An upcoming exhibition turns to Angela Ferrao’s socially critical sketches laced with humour to make a comment on the threatened Goan identity and infra onslaught on its culture and landscape
Ask satirical cartoonist and illustrator Angela Ferrao what spurs her social commentary, and she says she wants to “hopes to amplify issues that affect local communities close to home or elsewhere”. The resident from Siolim in Goa began to focus on cartoons in 2011, and now uses the skill to address politics and environmental activism. Her works are set to be exhibited at an upcoming exhibition at Gallery Gitanjili in Panjim-Pousada next month, titled The Uninvited.
For the cartoonist, presenting a counter-view to existing beliefs about the beach state and its people, especially its Goan Catholic population, is priority. “It’s my take on my community,” she says. “The kind of gaze that Goa and Goans are portrayed through—a hedonistic, loose place where you can come and go —through my work, I want to remind people of the presence of a thriving local community that is often forced to comply with the cultural and environmental changes imposed by builder and tourist lobbies.” The idea for the exhibition birthed when Benedito Ferrao, professor of English and Asian & Pacific Islander American Studies at William and Mary College in Virginia, US, wrote a comic book which she illustrated, and brought into perspective the view of Goa being “colonised” by the modern-day invaders, or commercial entities.
Artist Angela Ferrao
Ferrao says that this touristy portrayal of Goa, marketing it as a desirable destination for pleasure-seekers, is at odds with what the native Goan thinks of the homeland. This divergent viewpoint creates an “othering” of Goans, even as they are perceived as unmotivated and complacent.

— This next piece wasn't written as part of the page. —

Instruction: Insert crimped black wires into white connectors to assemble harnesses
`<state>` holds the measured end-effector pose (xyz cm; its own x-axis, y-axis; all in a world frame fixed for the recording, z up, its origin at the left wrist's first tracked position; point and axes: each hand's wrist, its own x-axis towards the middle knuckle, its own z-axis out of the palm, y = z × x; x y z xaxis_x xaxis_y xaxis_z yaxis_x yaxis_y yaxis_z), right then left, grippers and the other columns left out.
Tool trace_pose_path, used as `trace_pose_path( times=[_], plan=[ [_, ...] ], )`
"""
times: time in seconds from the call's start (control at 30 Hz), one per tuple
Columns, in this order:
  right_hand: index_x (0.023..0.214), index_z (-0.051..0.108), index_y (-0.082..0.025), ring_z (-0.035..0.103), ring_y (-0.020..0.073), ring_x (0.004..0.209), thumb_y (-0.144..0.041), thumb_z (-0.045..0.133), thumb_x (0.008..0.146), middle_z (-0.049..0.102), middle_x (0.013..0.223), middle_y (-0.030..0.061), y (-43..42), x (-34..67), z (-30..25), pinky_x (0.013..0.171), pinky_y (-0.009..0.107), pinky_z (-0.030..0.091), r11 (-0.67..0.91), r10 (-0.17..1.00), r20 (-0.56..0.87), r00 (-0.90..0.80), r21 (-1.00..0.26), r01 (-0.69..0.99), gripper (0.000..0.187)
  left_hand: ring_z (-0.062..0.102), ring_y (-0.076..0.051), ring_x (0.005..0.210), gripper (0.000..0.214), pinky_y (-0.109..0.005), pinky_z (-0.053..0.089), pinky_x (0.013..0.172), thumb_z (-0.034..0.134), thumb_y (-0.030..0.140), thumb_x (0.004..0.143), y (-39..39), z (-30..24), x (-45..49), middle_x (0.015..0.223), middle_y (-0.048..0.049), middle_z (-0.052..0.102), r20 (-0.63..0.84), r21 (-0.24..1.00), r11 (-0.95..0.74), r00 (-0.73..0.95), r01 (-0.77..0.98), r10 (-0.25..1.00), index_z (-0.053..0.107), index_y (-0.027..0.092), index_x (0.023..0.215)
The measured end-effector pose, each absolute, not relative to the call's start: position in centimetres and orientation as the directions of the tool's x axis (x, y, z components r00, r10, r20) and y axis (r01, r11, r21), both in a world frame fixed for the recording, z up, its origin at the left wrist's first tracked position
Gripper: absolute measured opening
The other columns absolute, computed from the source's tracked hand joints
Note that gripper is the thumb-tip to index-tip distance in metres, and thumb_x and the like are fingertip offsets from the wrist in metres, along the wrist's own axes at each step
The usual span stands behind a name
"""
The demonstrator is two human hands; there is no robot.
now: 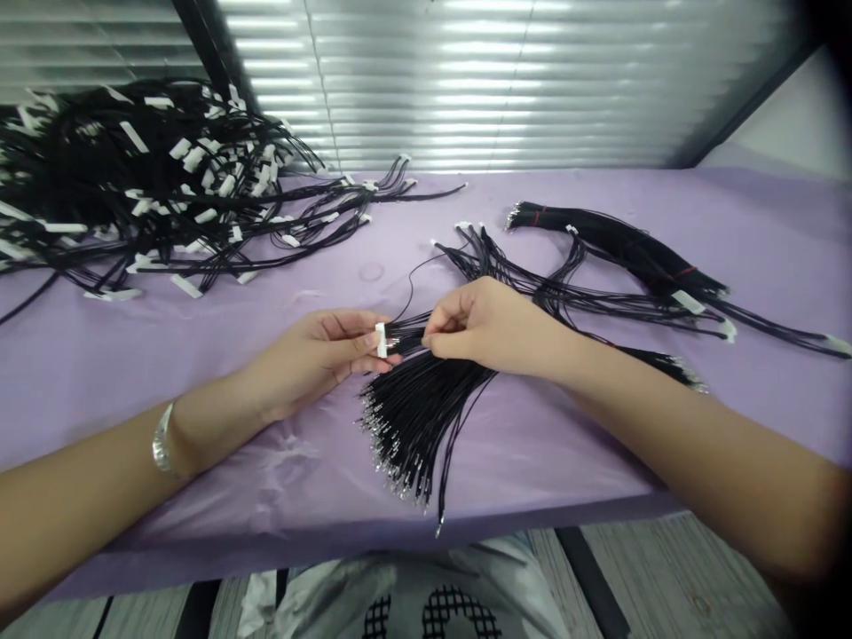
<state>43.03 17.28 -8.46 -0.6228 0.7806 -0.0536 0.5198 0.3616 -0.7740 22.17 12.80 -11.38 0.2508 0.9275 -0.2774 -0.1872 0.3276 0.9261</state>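
White connector [382, 341] and black wire [411, 341], hand-held.
Left fingers [363, 343] grip connector, seemingly to steady it; right fingers [449, 344] pinch wire just beside, seemingly for control.

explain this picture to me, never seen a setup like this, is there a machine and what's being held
There is no machine here: these are a person's own two bare hands. The one picture comes from a camera worn on the head, looking forward and down.

The left hand holds a small white connector in its fingertips. The right hand pinches black wire beside it; how many strands is too small to tell.

On the purple cloth, a fan of wires with metal tips spreads below the hands. A tied bundle lies to the right, and a big pile of wires with white ends lies far left.
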Motion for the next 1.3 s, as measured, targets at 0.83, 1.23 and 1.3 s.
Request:
trace_pose_path(
  times=[0.83,1.23,1.3],
  plan=[
    [0.065,0.064,-0.015,0.052,0.0078,0.053,-0.018,0.057,0.067,0.062,0.060,-0.0013,16.0,42.6,-8.6,0.051,0.021,0.038,0.445,0.795,0.057,-0.604,-0.731,0.517,0.009,0.066,-0.011,0.069,0.015,-0.020,0.054,0.071,0.072,0.017,0.074,12.5,-11.2,22.6,0.083,-0.0051,0.072,-0.284,0.939,0.317,0.219,-0.132,0.933,0.071,0.013,0.089],
    [0.065,0.065,-0.014,0.051,0.0072,0.052,-0.019,0.057,0.067,0.062,0.059,-0.0014,16.4,42.5,-8.8,0.049,0.021,0.037,0.424,0.793,0.032,-0.608,-0.745,0.515,0.010,0.066,-0.011,0.070,0.016,-0.019,0.053,0.069,0.072,0.017,0.074,12.6,-11.3,22.4,0.083,-0.0052,0.072,-0.270,0.940,0.311,0.255,-0.140,0.928,0.072,0.013,0.090],
    [0.065,0.065,-0.014,0.051,0.0070,0.051,-0.019,0.057,0.068,0.062,0.059,-0.0013,16.4,42.4,-8.9,0.050,0.020,0.037,0.435,0.787,0.041,-0.616,-0.744,0.507,0.010,0.067,-0.011,0.070,0.016,-0.019,0.054,0.069,0.072,0.017,0.074,12.6,-11.3,22.4,0.082,-0.0046,0.072,-0.271,0.940,0.310,0.242,-0.143,0.932,0.072,0.014,0.089]
  ],
)
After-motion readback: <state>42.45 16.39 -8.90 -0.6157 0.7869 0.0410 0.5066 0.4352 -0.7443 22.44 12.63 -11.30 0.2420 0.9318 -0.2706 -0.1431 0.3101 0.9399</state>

Can her work be viewed from a point of defense, we wonder, a defense of the real identity and life of the Goan people? “Maybe,” she says. “I like to comment on things I can see and defend. This exhibition is about creating a space for Goans, in Goa.”
In Goa, all roads lead to the beach—literally. Beached cars is about the new Goan one sees in the state: one that has fancy cars and the latest vehicle. These vehicles are seen making their way towards a rave party, a new club that’s the happening thing in town, or a five-star hotel. Some even insist on driving down to the beach, where they get stuck and have to be “unbeached”. The influx of pleasure-seeking touristers zipping along is viewed as a sign of modernity and progress, but in reality, it is valuable land that’s cut up and spliced apart to make room for this so-called progress.
The Queen, The Legend is a music personality who is dear to all Goans, whether they’re from Goa or live in other parts of the country or world. She can still rock the floor and continues to be relevant and shine. Now 79, yet still going strong, Lorna is still listened to and loved with fervour. Referred to as The Nightingale of Goa, the singer, whose real name is Lorna Cordeiro, started her career at the age of 19 and became a well-loved figure whose voice is sure to be heard at engagements, anniversaries, and weddings.
Road that divides
Xezari Concanim means neighbour. This cartoon shows how development has driven apart communities. Broad roads have cut through villages, breaking apart centuries of closeness.
Let’s play, not fish
The siege of the fishing communities concerns me deeply. Goans love their fish , and the marginalisation of the fishing community also threatens our way of life. Traditional fishers or ramponnkars were banned from fishing during the National Games. (The Captain of Ports department asked the fishermen at Vainguinim beach to relocate their canoes away from the beach for 20 days for the smooth conduct of the National Games).
A lot of people come to Goa to experience the local cuisine of the state. For that same reason, businessmen and restaurateurs have sought to colonise the food culture of Goa to cater to these diverse set of tourists arriving from different time zones and countries. Tourists who come to Goa in the hope of getting a taste of local food have to contend with the cosmopolitan nature of the food scene, which now features inter-continental and global influences. The real flavour of Goa is lost within this hubbub of influences, while in reality, authentic Goan food is inexpensive as well as a delight to experience. This cartoon features tourists in search of the elusive Goan cuisine.